Of the lines in the data below, write out exactly those from the one holding "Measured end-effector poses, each" through the one holding "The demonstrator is", both included.

- Opening Delimiter -

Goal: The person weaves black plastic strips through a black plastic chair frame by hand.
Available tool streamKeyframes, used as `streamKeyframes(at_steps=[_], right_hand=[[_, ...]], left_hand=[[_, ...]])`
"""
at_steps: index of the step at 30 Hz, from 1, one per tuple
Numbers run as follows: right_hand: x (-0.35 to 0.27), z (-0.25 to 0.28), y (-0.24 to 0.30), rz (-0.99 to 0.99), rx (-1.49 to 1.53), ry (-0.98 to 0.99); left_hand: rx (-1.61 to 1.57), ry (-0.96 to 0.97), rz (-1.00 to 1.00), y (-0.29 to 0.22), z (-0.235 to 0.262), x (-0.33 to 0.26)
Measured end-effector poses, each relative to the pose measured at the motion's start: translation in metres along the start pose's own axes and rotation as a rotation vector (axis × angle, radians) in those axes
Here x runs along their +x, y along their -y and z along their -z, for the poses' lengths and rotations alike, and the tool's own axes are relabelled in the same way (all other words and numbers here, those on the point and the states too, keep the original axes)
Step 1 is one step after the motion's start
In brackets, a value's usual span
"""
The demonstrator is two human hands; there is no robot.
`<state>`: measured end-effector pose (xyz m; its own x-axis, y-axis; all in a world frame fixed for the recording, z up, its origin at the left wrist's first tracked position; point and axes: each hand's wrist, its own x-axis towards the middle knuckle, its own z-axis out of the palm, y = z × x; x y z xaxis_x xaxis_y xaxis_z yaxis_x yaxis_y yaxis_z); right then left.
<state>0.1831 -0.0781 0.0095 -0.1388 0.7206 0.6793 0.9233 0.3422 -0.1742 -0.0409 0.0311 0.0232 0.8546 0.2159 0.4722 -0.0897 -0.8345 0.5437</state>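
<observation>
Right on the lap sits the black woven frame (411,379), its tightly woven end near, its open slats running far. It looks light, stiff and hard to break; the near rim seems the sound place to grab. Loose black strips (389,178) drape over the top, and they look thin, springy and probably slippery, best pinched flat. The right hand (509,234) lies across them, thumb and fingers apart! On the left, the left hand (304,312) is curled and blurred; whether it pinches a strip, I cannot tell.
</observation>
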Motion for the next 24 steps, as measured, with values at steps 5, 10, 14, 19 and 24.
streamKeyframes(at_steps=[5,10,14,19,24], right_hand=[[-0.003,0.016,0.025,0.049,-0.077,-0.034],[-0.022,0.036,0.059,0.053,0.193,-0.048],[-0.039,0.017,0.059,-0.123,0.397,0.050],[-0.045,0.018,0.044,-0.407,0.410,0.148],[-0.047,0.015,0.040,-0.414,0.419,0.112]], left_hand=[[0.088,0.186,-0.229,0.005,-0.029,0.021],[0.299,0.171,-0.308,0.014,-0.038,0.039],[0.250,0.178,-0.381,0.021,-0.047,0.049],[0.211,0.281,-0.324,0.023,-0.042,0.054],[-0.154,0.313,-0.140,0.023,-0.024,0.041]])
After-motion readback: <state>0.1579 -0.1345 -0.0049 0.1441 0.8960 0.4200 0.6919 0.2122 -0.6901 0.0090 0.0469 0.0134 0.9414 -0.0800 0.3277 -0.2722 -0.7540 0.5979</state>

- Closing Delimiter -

OUTPUT >>
Measured end-effector poses, each relative to the pose measured at the motion's start: translation in metres along the start pose's own axes and rotation as a rotation vector (axis × angle, radians) in those axes
Here x runs along their +x, y along their -y and z along their -z, for the poses' lengths and rotations alike, and the tool's own axes are relabelled in the same way (all other words and numbers here, those on the point and the states too, keep the original axes)
Step 1 is one step after the motion's start
In brackets, a value's usual span
"""
The demonstrator is two human hands; there is no robot.

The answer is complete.